[[ Material provided open ]]
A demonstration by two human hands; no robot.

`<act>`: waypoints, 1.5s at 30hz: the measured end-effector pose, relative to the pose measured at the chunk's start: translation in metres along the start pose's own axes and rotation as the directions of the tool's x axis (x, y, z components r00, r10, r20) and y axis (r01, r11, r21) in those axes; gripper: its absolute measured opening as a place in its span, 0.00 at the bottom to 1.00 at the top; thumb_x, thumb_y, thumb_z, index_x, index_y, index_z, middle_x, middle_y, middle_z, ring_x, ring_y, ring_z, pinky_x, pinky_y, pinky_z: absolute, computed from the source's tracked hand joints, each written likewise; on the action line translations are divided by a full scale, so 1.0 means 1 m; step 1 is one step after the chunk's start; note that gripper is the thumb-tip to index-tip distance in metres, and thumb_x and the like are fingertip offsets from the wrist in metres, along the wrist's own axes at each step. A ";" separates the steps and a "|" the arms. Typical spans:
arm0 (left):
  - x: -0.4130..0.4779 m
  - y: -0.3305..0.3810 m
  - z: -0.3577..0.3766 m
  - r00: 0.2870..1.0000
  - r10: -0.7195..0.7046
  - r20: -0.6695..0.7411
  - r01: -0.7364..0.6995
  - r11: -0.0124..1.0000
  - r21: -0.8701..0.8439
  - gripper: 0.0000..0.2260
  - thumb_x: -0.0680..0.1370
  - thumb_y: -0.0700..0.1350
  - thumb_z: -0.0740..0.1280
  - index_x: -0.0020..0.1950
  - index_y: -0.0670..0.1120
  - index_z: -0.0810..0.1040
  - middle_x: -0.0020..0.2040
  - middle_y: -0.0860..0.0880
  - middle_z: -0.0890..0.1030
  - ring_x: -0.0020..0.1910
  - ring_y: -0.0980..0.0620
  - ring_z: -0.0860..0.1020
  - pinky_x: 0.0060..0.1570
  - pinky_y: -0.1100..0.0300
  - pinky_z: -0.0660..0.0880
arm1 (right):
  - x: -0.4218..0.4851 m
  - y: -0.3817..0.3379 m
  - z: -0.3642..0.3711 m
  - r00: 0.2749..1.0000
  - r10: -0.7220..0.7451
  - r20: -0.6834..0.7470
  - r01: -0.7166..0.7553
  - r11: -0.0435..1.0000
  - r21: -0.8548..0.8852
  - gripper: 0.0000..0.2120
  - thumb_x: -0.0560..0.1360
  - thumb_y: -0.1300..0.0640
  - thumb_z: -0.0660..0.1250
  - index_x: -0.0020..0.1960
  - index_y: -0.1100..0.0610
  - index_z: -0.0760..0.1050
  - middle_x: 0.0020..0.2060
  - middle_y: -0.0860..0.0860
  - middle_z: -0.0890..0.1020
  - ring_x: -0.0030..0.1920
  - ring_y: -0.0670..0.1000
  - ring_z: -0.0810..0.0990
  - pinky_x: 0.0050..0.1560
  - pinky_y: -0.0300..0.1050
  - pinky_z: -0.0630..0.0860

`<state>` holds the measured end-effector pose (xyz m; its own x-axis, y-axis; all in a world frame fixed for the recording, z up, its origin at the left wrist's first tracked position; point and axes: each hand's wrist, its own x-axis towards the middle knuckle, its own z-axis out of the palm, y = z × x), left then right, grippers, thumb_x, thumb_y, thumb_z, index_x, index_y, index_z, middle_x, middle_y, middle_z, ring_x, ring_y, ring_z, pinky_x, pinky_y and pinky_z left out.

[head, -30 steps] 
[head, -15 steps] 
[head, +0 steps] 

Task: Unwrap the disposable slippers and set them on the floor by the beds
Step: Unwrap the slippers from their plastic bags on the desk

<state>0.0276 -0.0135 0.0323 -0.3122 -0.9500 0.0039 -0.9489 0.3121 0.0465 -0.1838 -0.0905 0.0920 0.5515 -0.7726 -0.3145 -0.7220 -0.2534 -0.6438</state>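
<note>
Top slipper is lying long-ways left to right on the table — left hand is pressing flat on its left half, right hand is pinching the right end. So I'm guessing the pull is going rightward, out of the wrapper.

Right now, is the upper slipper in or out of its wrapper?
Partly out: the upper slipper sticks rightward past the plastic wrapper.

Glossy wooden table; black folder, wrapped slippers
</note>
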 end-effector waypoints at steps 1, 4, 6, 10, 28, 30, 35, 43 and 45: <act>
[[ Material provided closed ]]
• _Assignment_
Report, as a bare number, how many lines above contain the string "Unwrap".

• _Response below_
2